![](https://secure.gravatar.com/avatar/96dd777e397ab128fedab46af97a3a4a.jpg?s=120&d=mm&r=g)
On Sun, Mar 27, 2011 at 4:09 AM, Paul Anton Letnes < paul.anton.letnes@gmail.com> wrote:
On 26. mars 2011, at 21.44, Derek Homeier wrote:
Hi Paul,
having had a look at the other tickets you dug up,
My opinions are my own, and in detail, they are: 1752: I attach a possible patch. FWIW, I agree with the request. The patch is written to be compatible with the fix in ticket #1562, but I did not test that yet.
Tested, see also my comments on Trac.
Great!
1731: This seems like a rather trivial feature enhancement. I attach a possible patch.
Agreed. Haven't tested it though.
Great!
1616: The suggested patch seems reasonable to me, but I do not have a full list of what objects loadtxt supports today as opposed to what this patch will support.
Looks like you got this one. Just remember to make it compatible with #1752. Should be easy.
1562: I attach a possible patch. This could also be the default behavior to my mind, since the function caller can simply call numpy.squeeze if needed. Changing default behavior would probably break old code, however.
See comments on Trac as well.
Your patch is better, but there is one thing I disagree with. 808 if X.ndim < ndmin: 809 if ndmin == 1: 810 X.shape = (X.size, ) 811 elif ndmin == 2: 812 X.shape = (X.size, 1) The last line should be: 812 X.shape = (1, X.size) If someone wants a 2D array out, they would most likely expect a one-row file to come out as a one-row array, not the other way around. IMHO.
1458: The fix suggested in the ticket seems reasonable, but I have never used record arrays, so I am not sure of this.
There were some issues with Python3, and I also had some general reservations as noted on Trac - basically, it makes 'unpack' equivalent to transposing for 2D-arrays, but to splitting into fields for 1D-recarrays. My question was, what's going to happen when you get to 2D-recarrays? Currently this is not an issue since loadtxt can only read 2D regular or 1D structured arrays. But this might change if the data block functionality (see below) were to be implemented - data could then be returned as 3D arrays or 2D structured arrays... Still, it would probably make most sense (or at least give the widest functionality) to have 'unpack=True' always return a list or iterator over columns.
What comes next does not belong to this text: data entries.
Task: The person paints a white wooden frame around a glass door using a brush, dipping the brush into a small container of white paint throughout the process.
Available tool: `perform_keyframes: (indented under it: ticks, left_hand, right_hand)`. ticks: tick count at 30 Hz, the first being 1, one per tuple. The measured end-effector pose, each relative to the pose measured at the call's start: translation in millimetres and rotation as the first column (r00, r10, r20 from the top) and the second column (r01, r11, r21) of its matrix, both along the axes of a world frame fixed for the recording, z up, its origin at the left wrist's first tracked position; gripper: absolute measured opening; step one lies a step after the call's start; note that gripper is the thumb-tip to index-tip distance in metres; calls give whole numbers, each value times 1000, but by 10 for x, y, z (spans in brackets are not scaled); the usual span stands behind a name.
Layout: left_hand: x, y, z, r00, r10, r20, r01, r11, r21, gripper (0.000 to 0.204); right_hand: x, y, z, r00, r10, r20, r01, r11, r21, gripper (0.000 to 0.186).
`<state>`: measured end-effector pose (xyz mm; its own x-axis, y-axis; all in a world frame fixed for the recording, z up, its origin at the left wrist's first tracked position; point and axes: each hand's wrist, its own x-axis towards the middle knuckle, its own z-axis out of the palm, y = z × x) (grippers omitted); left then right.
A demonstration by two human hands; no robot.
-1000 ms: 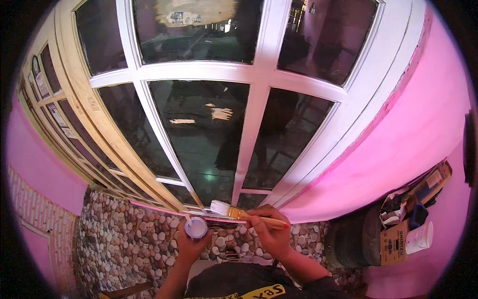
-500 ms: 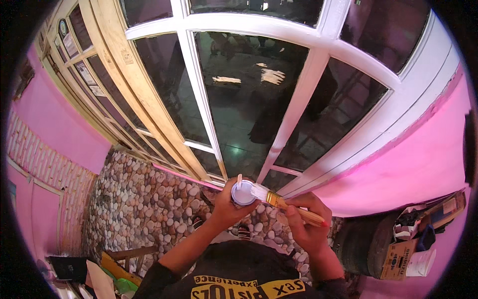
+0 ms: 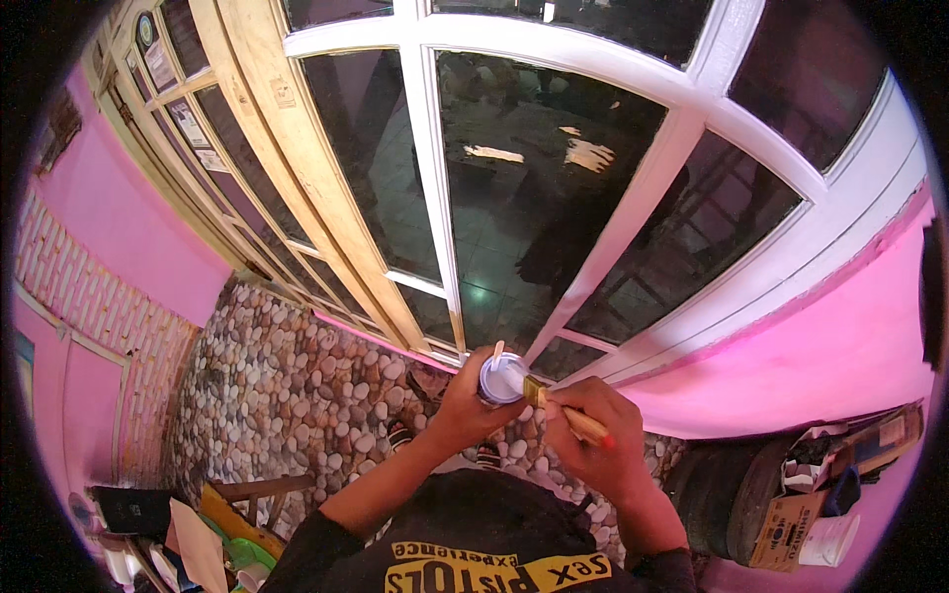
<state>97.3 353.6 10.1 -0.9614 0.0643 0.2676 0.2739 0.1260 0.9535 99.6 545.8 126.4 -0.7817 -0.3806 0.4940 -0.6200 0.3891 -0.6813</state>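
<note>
My left hand [image 3: 469, 407] is wrapped round a small can of white paint [image 3: 504, 373], held in front of my body. A flat light stick [image 3: 498, 352] leans on the can's inner rim. In my right hand [image 3: 603, 440] is a paintbrush [image 3: 587, 427] with a wooden handle, red at its end, and a gold ferrule. The brush's white-coated bristles dip inside the can's mouth, partly hidden by the rim. Beyond the can stands a glazed wooden frame [image 3: 432, 168], mostly white, with bare wood showing at the lower end of one bar.
To the left runs a cream wooden frame [image 3: 282, 168] with glass panes. A pink wall [image 3: 781, 346] borders the right. Black tyres [image 3: 717, 494], a cardboard box [image 3: 786, 534] and a white bucket [image 3: 830, 541] stand lower right. Pebble-patterned floor [image 3: 287, 385] lies below; clutter fills the lower left.
The brush has gone from lying across the can's rim to having its bristles down in the can. My view has shifted, so the frame and can appear further right.
</note>
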Motion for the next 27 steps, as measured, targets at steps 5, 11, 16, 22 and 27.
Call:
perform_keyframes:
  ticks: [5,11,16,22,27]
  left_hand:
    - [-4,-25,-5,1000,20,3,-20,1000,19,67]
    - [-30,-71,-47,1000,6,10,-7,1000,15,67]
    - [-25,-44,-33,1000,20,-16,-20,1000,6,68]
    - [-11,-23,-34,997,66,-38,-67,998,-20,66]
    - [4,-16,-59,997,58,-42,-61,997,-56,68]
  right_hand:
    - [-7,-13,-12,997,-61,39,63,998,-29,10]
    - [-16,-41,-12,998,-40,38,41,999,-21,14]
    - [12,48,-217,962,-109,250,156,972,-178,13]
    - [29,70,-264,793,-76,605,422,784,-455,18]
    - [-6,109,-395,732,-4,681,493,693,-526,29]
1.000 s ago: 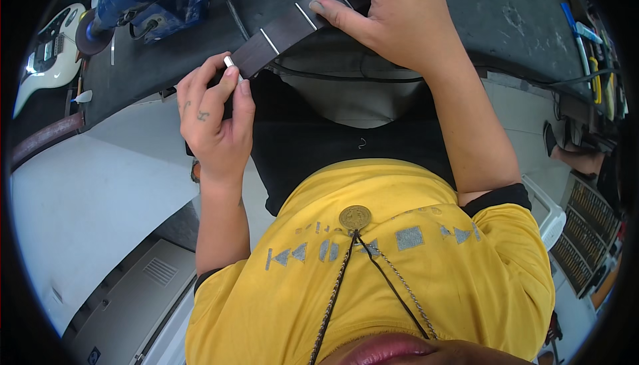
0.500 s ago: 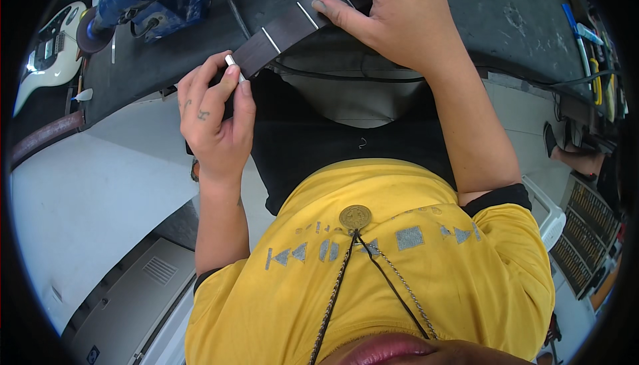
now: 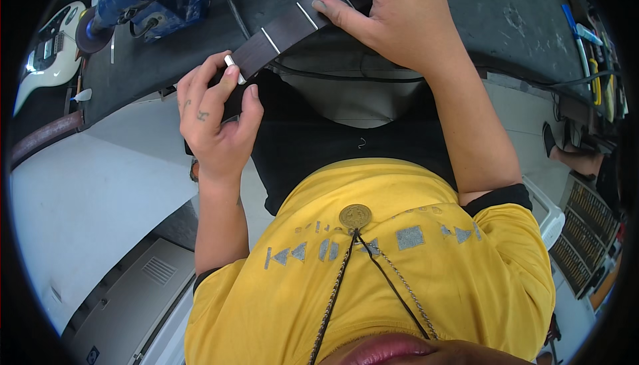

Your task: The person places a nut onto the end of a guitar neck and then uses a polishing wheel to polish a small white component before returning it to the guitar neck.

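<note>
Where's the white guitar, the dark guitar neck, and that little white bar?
White guitar (image 3: 64,64): head view, on its body.
Dark guitar neck (image 3: 288,29): head view, on its flat face.
Little white bar (image 3: 229,60): head view, on its upper end.

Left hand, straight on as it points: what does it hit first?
The left hand touches the small white bar at the end of the dark wooden fretboard, so that comes first; the fretboard likely follows, though depth is unclear.

Guitar neck (image 3: 289,28): matt wood, shiny metal frets (image 3: 271,41); at its end, smooth white strip (image 3: 230,60); beyond it, scuffed matt worktop (image 3: 482,18).
</note>
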A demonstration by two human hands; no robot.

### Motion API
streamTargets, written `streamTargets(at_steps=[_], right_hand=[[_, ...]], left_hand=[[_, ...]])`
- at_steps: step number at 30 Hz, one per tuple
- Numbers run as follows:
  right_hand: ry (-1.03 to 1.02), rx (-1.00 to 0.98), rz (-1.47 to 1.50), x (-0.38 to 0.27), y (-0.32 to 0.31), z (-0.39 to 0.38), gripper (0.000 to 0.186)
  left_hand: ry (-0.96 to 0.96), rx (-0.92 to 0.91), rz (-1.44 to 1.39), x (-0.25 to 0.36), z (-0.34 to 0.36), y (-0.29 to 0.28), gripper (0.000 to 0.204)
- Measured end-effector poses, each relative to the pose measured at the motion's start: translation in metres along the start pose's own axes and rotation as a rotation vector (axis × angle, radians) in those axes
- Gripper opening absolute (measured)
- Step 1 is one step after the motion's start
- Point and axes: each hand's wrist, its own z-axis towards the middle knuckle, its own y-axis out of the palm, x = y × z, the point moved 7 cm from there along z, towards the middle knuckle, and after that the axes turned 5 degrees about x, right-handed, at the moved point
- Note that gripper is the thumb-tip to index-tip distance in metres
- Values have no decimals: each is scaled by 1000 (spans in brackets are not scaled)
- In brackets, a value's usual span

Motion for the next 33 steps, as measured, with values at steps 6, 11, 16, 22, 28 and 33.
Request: streamTargets(at_steps=[6,11,16,22,28,33], right_hand=[[-20,11,-5,1,2,-1,25],[-23,15,-12,1,2,-2,25],[-30,27,-18,2,2,-2,26],[2,5,9,1,1,0,25],[-14,20,-18,1,1,-1,25],[-10,16,-7,1,2,-1,25]], left_hand=[[5,22,22,-1,-2,2,27],[0,35,30,-2,-2,2,26],[-7,28,25,0,1,1,24],[0,36,32,-1,0,0,24],[28,58,-9,-2,1,1,33],[24,63,4,-3,-1,2,32]])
OK, I don't know recarrays, as I said.
1445: Adding this functionality could break old code, as some old datafiles may have empty lines which are now simply ignored. I do not think the feature is a good idea. It could rather be implemented as a separate function. 1107: I do not see the need for this enhancement. In my eyes, the usecols kwarg does this and more. Perhaps I am misunderstanding something here.
Agree about #1445, and the bit about 'usecols' - 'numcols' would just provide a shorter call to e.g. read the first 20 columns of a file (well, not even that much over 'usecols=range(20)'...), don't think that justifies an extra argument. But the 'datablocks' provides something new, that a number of people seem to miss from e.g. gnuplot (including me, actually ;-). And it would also satisfy the request from #1445 without breaking backwards compatibility. I've been wondering if could instead specify the separator lines through the parameter, e.g. "blocksep=['None', 'blank','invalid']", not sure if that would make it more useful...
What about writing a separate function, e.g. loadblocktxt, and have it separate the chunks and call loadtxt for each chunk? Just a thought. Another possibility would be to write a function that would let you load a set of text files in a directory, and return a dict of datasets, one per file. One could write a similar save-function, too. They would just need to call loadtxt/savetxt on a per-file basis.
1071: It is not clear to me whether loadtxt is supposed to support missing values in the fashion indicated in the ticket.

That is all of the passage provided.